TASK DIRECTIONS
Please return the full listing word for word, leaving out any pictures.

Content starts

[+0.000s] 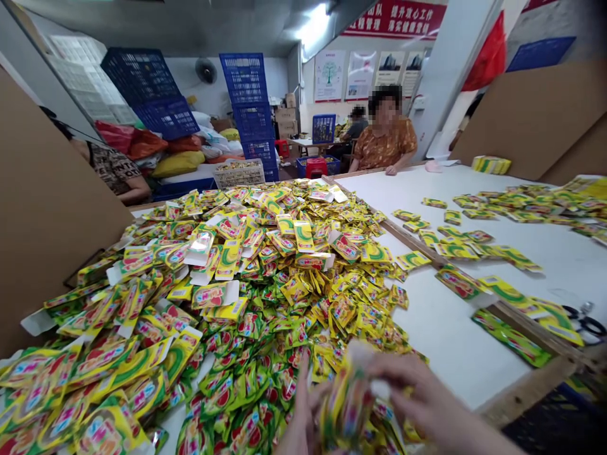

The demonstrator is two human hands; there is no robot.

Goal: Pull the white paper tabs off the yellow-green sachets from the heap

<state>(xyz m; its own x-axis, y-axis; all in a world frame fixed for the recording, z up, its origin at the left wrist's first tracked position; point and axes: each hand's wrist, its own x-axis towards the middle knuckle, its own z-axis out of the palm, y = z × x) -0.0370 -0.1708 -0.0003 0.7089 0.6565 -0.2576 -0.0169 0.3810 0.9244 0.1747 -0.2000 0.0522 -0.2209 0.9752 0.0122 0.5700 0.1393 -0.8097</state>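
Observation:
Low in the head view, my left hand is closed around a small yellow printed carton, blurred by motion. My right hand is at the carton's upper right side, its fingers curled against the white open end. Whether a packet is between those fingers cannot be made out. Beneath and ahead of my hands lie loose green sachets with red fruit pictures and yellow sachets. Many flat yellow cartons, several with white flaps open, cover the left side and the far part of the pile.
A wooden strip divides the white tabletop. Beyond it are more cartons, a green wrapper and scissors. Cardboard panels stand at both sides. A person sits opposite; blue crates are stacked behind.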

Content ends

YOUR RESPONSE
[+0.000s] 

The demonstrator is two human hands; there is no robot.

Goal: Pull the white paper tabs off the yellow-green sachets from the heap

<state>(xyz m; its own x-axis, y-axis; all in a world frame fixed for the recording, z up, its origin at the left wrist's first tracked position; point and axes: each hand's wrist, its own x-axis towards the middle knuckle, its own z-axis out of the palm, y = z × x) -0.0370 -0.1708 -0.0003 0.7089 0.6565 -0.2576 -0.0169 0.3810 0.9244 0.1747 -0.2000 0.0522 -0.2209 0.9752 0.0122 0.5700 0.1393 -0.8097</state>
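Observation:
Low in the head view, my left hand is closed around a small yellow printed carton, blurred by motion. My right hand is at the carton's upper right side, its fingers curled against the white open end. Whether a packet is between those fingers cannot be made out. Beneath and ahead of my hands lie loose green sachets with red fruit pictures and yellow sachets. Many flat yellow cartons, several with white flaps open, cover the left side and the far part of the pile.
A wooden strip divides the white tabletop. Beyond it are more cartons, a green wrapper and scissors. Cardboard panels stand at both sides. A person sits opposite; blue crates are stacked behind.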

No additional answer is expected.